▸ Your goal
The listing below should be printed exactly, every line of it. Skip the pictures.
◇ ◇ ◇ ◇
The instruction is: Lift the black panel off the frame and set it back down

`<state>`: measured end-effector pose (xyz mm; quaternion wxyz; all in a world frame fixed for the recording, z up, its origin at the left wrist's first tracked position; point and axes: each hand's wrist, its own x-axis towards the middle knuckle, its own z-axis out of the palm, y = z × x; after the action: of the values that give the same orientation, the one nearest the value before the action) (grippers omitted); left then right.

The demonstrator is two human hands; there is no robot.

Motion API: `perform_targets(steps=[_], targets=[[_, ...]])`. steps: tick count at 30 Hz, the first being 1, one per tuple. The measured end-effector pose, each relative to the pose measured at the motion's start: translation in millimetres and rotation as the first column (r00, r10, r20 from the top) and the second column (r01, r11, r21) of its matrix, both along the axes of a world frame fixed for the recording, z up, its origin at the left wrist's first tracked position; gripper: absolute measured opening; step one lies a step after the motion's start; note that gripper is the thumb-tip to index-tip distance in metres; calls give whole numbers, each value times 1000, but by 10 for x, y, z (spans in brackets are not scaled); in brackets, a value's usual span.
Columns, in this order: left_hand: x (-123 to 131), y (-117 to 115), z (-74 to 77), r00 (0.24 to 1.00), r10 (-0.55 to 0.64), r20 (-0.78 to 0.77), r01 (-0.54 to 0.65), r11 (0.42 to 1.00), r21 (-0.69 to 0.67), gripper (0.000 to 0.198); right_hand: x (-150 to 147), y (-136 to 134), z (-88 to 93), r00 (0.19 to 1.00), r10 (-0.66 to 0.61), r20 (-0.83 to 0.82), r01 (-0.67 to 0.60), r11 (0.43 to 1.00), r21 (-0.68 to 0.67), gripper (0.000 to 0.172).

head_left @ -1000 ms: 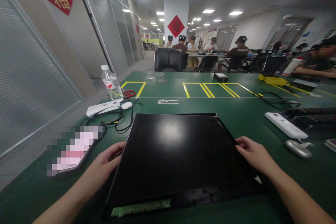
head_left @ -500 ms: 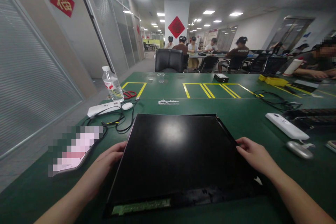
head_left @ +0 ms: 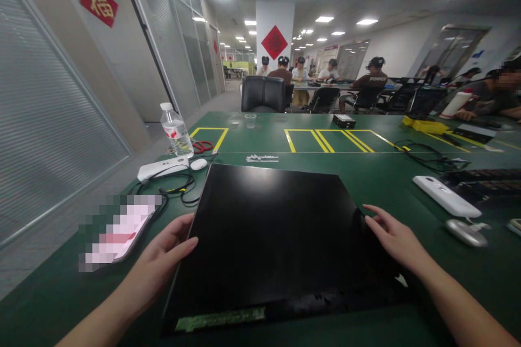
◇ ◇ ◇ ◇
▸ Solved problem
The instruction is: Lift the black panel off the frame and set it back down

`<state>`: measured end-effector pose (xyz mm; quaternion wxyz; all in a world frame fixed for the recording, z up, its origin at the left wrist's first tracked position; point and axes: each hand's wrist, its own x-axis towards the middle knuckle, its own z-axis out of the palm, y = z × x; after the action: of the values that give the same orientation, the one nearest the value before the action) (grippers omitted); left then right.

The demonstrator is two human hands; there is no robot.

Motion API: `perform_targets(steps=[_], targets=[[_, ...]])`. steps: tick count at 30 Hz, the first being 1, one per tuple. The measured end-effector pose, each relative to the pose measured at the motion's start: translation in millimetres and rotation as the first column (r00, r10, r20 from the top) and the second column (r01, r11, r21) of its matrix, both along the axes of a world frame fixed for the recording, z up, its origin at the left wrist's first tracked position; gripper: absolute measured opening; step one lies a step after the motion's start; note that gripper is the thumb-tip to index-tip distance in metres; calls give whole numbers, each value times 1000, but by 10 for x, y, z (spans in brackets are not scaled); in brackets, a value's usual span.
Columns, in this order: left_hand: x (-123 to 131), y (-117 to 115), z (-74 to 77), r00 (0.24 to 1.00), r10 (-0.55 to 0.64), r20 (-0.78 to 0.77), r01 (-0.54 to 0.65), r11 (0.42 to 1.00), r21 (-0.69 to 0.67), gripper (0.000 to 0.198); right_hand: x (-150 to 147), y (-136 to 134), z (-88 to 93), r00 (0.19 to 1.00), r10 (-0.66 to 0.61), r20 (-0.83 to 0.82), r01 (-0.67 to 0.60), r11 (0.43 to 1.00), r21 (-0.68 to 0.67), gripper (0.000 to 0.172).

head_left @ -1000 ms: 
head_left @ -500 ms: 
head_left @ +0 ms: 

Nothing more is needed for this answer.